> PROBLEM TO SOLVE: Produce a faithful copy of the data, one that leaves out the pictures.

> DATA SEGMENT:
[Start of section]

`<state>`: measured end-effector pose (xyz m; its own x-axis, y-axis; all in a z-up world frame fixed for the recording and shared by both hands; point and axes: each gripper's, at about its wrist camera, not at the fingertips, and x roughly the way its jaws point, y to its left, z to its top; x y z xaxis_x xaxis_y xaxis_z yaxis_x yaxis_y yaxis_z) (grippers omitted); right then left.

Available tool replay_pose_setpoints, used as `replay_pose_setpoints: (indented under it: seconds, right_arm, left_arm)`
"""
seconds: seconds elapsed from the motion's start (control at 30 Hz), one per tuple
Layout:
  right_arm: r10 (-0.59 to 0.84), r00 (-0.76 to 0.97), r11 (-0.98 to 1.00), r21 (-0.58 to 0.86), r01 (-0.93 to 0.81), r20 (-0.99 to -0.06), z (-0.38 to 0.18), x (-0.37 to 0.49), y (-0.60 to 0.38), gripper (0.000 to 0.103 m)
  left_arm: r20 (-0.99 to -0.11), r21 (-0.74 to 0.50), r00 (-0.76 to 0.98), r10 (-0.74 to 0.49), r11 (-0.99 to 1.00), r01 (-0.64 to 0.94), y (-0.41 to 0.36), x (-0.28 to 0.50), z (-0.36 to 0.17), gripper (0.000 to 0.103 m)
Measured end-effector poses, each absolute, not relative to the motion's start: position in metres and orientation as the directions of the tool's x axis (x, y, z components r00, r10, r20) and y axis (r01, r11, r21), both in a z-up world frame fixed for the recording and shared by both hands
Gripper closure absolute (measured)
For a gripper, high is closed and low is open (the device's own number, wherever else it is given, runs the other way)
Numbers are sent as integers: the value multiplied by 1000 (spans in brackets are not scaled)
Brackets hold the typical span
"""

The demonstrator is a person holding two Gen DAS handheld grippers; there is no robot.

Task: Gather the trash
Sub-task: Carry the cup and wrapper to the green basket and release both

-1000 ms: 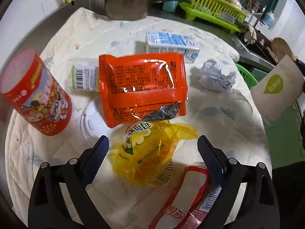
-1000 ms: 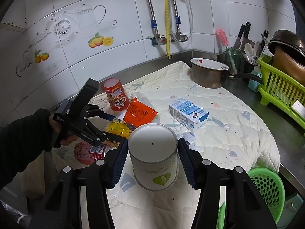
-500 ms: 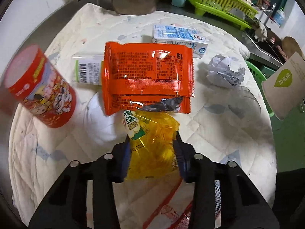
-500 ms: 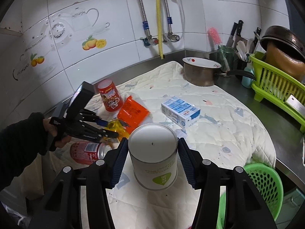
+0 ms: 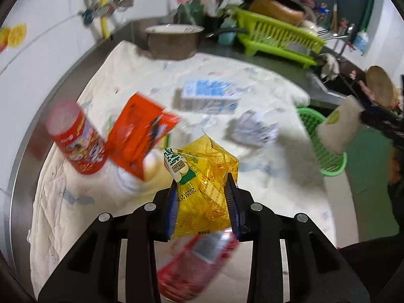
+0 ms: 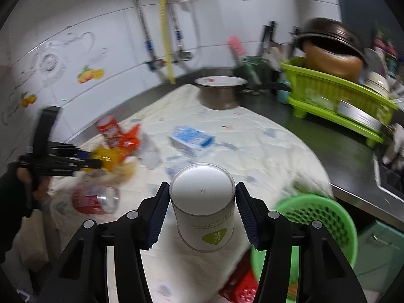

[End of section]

> ANSWER SPACE:
`<state>`: measured end-effector pose (xyz m; its own x-axis, y-axis; all in a z-up world frame fixed for the recording and shared by both hands; point and axes: each gripper's, at about its wrist camera, not at the fingertips, and x roughly the way its jaws point, y to its left, z to its top; x y z xaxis_x xaxis_y xaxis_z yaxis_x yaxis_y yaxis_z) (grippers omitted); right then left.

Available tool replay_pose_setpoints, used as `replay_pose_setpoints: (indented under it: seconds, right_arm, left_arm)`
"""
seconds: seconds elapsed from the motion's start (control at 30 Hz), one per tuple
Layout:
  right_arm: r10 (-0.59 to 0.84), r00 (-0.76 to 0.97), r11 (-0.98 to 1.00), r21 (-0.58 to 0.86), r01 (-0.93 to 0.81), r20 (-0.99 to -0.06), z (-0.38 to 0.18), x (-0.37 to 0.49), y (-0.60 to 0.38), gripper (0.000 to 0.103 m)
  left_arm: r20 (-0.99 to -0.11), r21 (-0.74 to 0.50), r00 (-0.76 to 0.98), r10 (-0.74 to 0.49), r11 (-0.99 to 1.00), r01 (-0.64 to 0.94), y (-0.41 to 0.36), x (-0.28 to 0.50), z (-0.36 to 0.17), gripper (0.000 to 0.103 m)
Measured end-effector poses, each absolute, not relative to the motion's start: position in metres and orientation as the directions of the tool's x axis (x, y, z components r00, r10, r20) and y axis (r01, r11, r21), both in a z-up world frame fixed for the recording and shared by both hands
Gripper closure absolute (measured)
For a gripper, high is closed and low is open (the device's own number, wherever else it is given, runs the other way)
Numbers are sent as integers: the value multiplied by 1000 (spans in brackets are not scaled)
Brackets hold the typical span
"""

The demonstrator is a person holding two Gen DAS handheld grippers; there is no robot.

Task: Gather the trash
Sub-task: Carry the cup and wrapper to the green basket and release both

-1000 ms: 
-1000 ms: 
-500 ms: 
-500 ms: 
+0 ms: 
+0 ms: 

The exercise is now finished.